EXTRACTED ENTRIES section start

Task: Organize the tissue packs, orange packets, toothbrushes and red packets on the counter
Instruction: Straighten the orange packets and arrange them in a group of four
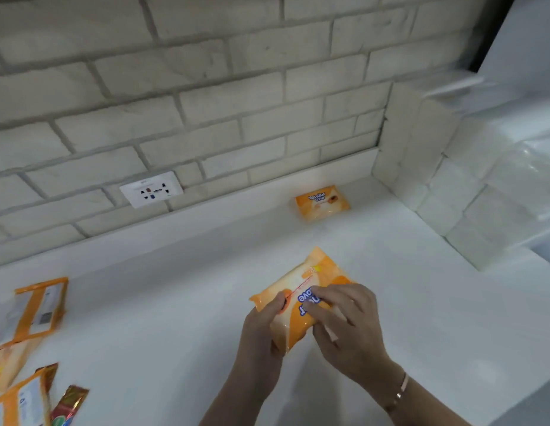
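Note:
An orange packet point(301, 287) with blue lettering is held above the white counter point(175, 318) near the centre. My left hand point(261, 333) grips its lower left edge and my right hand point(347, 324) grips its right side. A second orange packet point(321, 202) lies flat at the back of the counter by the wall. At the left edge lie more orange packets point(37, 309), some face down, and a red packet point(69, 407) at the bottom left.
A tiled brick wall runs behind the counter, with a white power socket point(151, 189) low on it. A tiled corner block point(452, 186) juts out at the right. My right wrist wears a thin bracelet point(401, 392).

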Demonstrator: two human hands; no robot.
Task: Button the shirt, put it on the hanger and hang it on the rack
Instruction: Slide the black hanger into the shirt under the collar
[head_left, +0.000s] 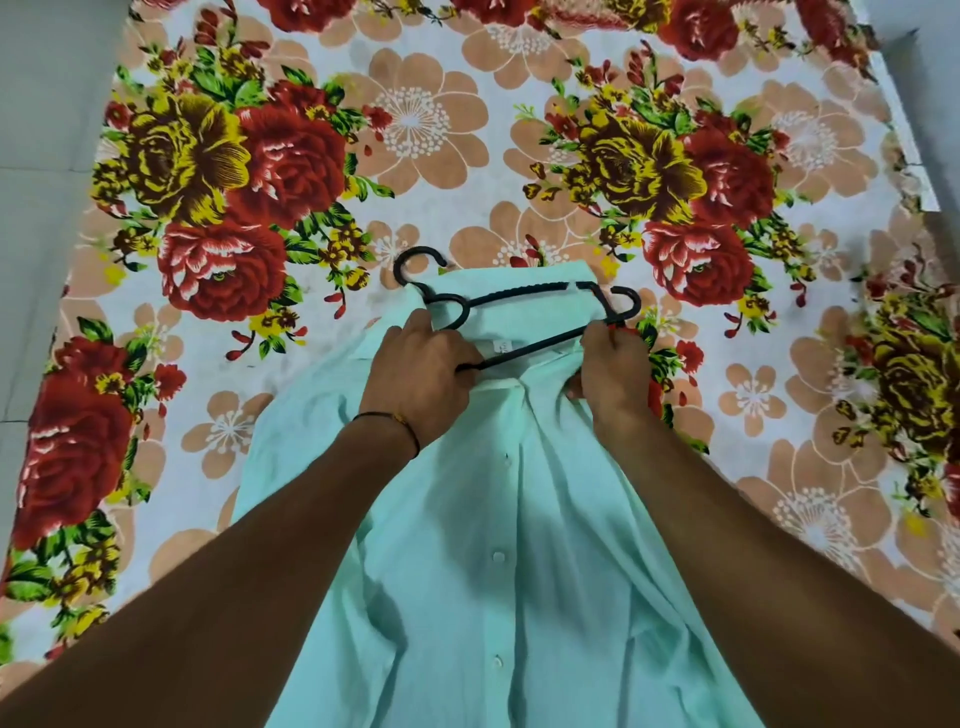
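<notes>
The buttoning looks done: the placket of the mint shirt (493, 519) lies closed, with its buttons (498, 557) in a line running back from the hands towards the person. So I'd put this at the second step, getting the hanger in.

The black hanger (524, 351) lies tilted across the open collar, just beyond and between the two hands. Its hook pokes out past the left hand's knuckles, on the far side, over the flowered sheet (260, 156). None of the hanger seems to be inside the shirt yet, though the hands hide the ends they hold.

The left hand (423, 371) comes in palm down, with a dark thread round the wrist, and its fingers are curled round the lower bar. The right hand (615, 374) pinches the hanger's far shoulder end. There is bunched cloth under its palm, but I can't tell whether it holds the collar too.

Both forearms reach straight out over the shirt body, which lies flat beneath them.

To my eye, the next move needs one shoulder of the hanger tipped down through the neck opening. The other can then be worked under the opposite side, leaving the hook standing clear of the collar. There's no rack anywhere in view.
</notes>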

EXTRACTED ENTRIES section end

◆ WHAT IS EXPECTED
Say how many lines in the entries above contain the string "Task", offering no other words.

◆ ANSWER TO THE EXERCISE
2